3 JOHN CALE Paris 1919
You Say: "Beautiful, sumptuous production and chockfull of classic songs." - Chris Knight, via e-mail
After ten years in the United States, Cale was feeling extremely nostalgic about home. But rather than zero in on Wales, Paris 1919 looked to Europe, and early twentieth century life at that (the title referred to the Treaty Of Versailles), creating a dazzling lyrical jigsaw ("Ten murdered oranges", anyone?) bedded in a lushly haunting and peerless soft-rock baroque. Smitten with Procol Harum's orchestrations, Cale employed their producer, Chris Thomas; Little Feat guitarist Lowell George and drummer Richie Hayward, neatly underplaying, slotted in seamlessly alongside the UCLA Symphony Orchestra.

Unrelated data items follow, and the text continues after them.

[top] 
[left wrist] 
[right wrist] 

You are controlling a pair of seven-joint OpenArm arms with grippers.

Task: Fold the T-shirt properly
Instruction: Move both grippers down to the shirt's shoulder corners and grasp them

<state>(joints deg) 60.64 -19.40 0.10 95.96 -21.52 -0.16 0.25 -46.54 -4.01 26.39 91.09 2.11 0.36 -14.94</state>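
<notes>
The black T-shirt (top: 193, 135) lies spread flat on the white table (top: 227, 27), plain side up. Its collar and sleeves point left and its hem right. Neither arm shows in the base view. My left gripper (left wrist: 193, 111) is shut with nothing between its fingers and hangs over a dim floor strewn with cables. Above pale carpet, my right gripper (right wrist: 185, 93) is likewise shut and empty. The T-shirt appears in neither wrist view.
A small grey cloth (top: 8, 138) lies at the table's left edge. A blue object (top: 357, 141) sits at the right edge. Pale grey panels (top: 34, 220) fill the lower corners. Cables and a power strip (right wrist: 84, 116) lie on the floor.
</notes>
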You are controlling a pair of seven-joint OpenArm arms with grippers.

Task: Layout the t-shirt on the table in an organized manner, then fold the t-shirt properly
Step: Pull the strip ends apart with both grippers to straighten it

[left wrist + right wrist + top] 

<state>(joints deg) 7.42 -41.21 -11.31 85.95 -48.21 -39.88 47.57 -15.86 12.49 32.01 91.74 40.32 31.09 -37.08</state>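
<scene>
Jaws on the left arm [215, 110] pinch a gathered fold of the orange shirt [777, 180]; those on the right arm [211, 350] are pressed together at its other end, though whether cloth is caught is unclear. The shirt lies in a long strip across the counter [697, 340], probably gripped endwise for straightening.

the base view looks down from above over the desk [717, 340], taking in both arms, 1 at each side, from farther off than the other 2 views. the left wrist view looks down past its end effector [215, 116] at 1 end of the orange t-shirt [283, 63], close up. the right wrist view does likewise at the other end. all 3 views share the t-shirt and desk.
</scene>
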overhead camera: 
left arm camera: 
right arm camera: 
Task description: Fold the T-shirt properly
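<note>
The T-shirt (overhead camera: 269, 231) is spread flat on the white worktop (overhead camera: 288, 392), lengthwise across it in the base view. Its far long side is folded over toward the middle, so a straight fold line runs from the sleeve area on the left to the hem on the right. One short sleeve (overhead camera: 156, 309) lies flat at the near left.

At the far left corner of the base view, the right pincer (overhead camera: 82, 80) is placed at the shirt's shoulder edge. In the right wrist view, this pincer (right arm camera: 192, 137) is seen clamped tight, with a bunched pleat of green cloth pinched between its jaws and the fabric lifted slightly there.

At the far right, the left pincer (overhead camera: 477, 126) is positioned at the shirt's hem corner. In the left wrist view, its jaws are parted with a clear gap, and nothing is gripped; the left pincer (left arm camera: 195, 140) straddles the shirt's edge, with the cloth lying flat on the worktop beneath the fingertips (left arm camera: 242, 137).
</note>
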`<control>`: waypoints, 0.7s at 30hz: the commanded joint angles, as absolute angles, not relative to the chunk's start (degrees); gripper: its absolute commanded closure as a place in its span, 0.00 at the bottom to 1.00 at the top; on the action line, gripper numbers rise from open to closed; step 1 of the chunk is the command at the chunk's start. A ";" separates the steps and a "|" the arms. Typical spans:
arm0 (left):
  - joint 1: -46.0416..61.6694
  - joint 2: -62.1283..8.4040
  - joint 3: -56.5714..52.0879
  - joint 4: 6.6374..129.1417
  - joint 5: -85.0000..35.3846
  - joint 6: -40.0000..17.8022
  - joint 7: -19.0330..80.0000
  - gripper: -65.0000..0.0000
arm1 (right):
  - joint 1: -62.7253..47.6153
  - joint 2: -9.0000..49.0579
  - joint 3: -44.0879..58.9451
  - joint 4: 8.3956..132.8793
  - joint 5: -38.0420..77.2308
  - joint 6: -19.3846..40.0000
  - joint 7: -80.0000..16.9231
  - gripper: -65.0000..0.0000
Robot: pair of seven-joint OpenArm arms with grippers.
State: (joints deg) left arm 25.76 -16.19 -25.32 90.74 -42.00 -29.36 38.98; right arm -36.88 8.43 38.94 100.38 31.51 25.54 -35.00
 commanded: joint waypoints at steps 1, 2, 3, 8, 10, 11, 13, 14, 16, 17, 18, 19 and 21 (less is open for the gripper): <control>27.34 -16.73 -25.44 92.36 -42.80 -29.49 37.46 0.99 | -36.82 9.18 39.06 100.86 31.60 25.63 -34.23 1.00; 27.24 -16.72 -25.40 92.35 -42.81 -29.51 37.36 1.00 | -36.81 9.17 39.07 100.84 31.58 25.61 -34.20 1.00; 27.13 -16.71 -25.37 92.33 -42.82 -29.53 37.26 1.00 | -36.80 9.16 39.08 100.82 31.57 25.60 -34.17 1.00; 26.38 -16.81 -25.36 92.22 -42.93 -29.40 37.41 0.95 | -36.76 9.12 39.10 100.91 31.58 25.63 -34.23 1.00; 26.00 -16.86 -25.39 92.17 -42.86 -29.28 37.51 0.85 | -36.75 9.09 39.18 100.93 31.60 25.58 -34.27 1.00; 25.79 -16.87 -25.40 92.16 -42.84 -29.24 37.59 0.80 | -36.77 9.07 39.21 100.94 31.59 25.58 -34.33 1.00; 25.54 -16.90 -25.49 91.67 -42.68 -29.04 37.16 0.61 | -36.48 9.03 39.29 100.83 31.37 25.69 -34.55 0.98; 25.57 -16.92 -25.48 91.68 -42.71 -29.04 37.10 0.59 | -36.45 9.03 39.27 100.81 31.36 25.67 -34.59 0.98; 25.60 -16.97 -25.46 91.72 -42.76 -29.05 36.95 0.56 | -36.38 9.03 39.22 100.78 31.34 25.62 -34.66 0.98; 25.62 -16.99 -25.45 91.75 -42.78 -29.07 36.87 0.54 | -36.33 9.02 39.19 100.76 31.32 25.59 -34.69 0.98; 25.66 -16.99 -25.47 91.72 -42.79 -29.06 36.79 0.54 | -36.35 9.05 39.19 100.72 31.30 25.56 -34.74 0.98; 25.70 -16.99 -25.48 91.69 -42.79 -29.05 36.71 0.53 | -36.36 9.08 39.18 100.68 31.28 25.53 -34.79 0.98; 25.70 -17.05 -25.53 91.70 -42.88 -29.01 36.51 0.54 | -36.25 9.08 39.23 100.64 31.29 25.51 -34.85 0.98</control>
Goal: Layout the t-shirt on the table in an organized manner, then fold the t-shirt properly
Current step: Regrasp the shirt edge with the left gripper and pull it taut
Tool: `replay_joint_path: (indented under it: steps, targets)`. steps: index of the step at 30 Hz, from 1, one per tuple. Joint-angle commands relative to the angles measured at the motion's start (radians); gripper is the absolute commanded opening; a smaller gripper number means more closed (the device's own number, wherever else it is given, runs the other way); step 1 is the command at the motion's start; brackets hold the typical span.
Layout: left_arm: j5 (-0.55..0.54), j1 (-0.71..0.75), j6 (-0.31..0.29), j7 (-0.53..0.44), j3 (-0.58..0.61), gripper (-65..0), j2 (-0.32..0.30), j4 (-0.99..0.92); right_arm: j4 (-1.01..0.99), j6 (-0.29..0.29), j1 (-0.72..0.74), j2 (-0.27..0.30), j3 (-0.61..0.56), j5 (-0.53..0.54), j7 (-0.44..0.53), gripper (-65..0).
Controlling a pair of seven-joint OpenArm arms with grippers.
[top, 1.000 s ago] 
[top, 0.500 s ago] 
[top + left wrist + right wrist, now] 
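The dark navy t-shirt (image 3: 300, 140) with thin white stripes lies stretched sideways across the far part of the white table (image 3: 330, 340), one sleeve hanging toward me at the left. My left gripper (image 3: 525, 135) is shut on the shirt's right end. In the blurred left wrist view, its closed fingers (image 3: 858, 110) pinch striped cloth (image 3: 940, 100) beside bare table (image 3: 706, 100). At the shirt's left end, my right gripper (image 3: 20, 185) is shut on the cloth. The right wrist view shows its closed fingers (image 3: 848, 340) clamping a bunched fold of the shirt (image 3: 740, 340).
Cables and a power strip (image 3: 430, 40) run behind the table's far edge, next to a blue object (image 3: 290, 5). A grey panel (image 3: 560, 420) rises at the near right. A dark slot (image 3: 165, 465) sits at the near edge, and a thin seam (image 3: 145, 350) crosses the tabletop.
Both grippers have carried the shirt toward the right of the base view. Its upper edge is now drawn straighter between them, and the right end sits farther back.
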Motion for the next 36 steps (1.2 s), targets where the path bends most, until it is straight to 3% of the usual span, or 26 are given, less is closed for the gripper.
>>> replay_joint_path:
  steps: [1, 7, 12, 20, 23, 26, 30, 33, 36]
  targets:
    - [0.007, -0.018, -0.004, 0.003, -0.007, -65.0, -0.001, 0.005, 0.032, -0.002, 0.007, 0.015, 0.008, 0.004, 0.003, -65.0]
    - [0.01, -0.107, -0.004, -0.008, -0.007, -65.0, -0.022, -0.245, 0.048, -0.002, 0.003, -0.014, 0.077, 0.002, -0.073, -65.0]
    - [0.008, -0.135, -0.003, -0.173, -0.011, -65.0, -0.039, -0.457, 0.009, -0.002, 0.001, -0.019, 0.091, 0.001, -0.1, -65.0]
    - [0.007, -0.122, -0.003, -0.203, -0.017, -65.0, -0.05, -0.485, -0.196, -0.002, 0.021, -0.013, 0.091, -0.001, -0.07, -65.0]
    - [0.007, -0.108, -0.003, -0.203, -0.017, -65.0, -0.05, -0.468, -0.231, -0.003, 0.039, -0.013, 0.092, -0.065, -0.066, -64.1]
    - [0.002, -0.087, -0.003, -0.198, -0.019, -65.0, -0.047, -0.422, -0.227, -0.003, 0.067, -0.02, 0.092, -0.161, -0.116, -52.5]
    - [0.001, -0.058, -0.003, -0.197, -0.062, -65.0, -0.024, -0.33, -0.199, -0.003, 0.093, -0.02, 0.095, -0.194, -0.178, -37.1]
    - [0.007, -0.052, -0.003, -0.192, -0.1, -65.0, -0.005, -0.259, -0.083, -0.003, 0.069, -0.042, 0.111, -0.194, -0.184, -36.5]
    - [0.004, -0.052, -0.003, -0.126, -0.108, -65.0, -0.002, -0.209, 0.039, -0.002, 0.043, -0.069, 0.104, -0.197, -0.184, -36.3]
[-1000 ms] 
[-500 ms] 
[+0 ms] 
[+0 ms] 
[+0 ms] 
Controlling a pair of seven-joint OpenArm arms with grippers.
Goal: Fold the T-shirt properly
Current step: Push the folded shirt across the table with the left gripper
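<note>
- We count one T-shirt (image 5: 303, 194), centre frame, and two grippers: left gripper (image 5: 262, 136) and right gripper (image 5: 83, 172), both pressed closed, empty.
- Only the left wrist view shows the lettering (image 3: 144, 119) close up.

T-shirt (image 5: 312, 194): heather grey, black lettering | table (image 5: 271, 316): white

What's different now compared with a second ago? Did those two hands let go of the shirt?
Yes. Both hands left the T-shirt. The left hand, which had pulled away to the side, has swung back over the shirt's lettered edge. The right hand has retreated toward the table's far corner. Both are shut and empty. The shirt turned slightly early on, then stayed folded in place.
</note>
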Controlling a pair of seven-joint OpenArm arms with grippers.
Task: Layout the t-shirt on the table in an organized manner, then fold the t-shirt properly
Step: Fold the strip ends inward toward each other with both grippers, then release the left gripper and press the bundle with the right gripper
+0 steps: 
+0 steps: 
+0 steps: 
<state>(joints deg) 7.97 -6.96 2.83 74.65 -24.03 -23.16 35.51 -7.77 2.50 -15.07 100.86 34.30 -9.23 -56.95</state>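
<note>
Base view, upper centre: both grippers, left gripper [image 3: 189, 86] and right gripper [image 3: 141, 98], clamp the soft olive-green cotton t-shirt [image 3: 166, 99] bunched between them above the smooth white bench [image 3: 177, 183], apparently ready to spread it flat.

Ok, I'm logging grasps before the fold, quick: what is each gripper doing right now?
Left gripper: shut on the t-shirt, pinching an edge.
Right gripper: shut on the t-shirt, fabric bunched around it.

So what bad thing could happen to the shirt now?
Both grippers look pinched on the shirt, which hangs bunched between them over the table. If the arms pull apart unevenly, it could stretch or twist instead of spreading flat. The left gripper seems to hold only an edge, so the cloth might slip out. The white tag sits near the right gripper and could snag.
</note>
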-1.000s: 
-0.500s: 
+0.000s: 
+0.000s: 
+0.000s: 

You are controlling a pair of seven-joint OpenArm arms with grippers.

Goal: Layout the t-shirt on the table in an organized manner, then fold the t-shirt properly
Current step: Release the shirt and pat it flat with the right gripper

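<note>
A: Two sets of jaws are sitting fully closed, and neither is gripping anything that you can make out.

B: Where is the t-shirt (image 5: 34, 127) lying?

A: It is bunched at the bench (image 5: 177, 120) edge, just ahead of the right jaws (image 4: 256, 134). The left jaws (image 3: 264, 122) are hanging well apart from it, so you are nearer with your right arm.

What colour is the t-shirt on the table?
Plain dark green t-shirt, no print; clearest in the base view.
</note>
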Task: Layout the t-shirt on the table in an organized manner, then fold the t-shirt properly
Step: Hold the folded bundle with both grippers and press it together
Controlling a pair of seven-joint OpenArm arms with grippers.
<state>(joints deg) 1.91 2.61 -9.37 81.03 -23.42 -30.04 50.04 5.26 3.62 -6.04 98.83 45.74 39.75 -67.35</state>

The original only lasts for thirty-one minutes, but the reissue adds precious demos and alternative takes.
2 JOHN CALE Music For A New Society
You Say: "Stark, minimal, agonised... magnificent." - Phil Castiglione, via e-mail
By 1980, Cale was washed out, coked up, and clueless as to how he could sell records, or where he should head next. His record label suggested he replicate his recent solo shows (in part to conserve costs), but ever the risk-taker, Cale imposed a ten-day limit, and only to improvise. The result is enough of a masterpiece to suggest he had been plotting the album for months, but the emotions are nerve-shreddingly real and raw on these stark, exquisitely unhinged and anguished piano ballads. File alongside Big Star's Third and Skip Spence's Oar. M:Fans, the reissue's bonus album of updates, is compelling too, but nothing like the original.
1 JOHN CALE Fear
You Say: "Punk far ahead of its time... plus gorgeous ballads." - Aaron McConkey, Mojo Facebook
After the songcraft and orchestrations of his initial post-Velvets flush, Cale decided to attend to what he considered unfinished business with The Velvets' clashing aesthetic. Fear launched Cale the unpredictable rocker, adopting a "cold black style" as heard it; it edges out Music For A New Society because it's the best place to comprehend his mastery of shifting moods and fulminations, beginning with Fear Is A Man's Best Friend's psychodrama - great screaming - and the elegant Wild West of Buffalo Ballet. The presence of fellow maverick Eno, shunned by Bryan Ferry as Cale was by Reed, added creative fuel, such as the tweaked guitar violence of Gun.
NOW DIG THIS
Cale on DVD is represented by Fragments Of A Rainy Season, a set of typically intense solo piano/guitar performances from 1992, and Live At Rockpalast (one solo show, 1983, one band show, 1984). Both are available as audio CDs. Cale's 1999 autobiography What's Welsh For Zen, as told to (Lou Reed biographer) Victor Bockris, is admirably open about his combative relationship to creativity.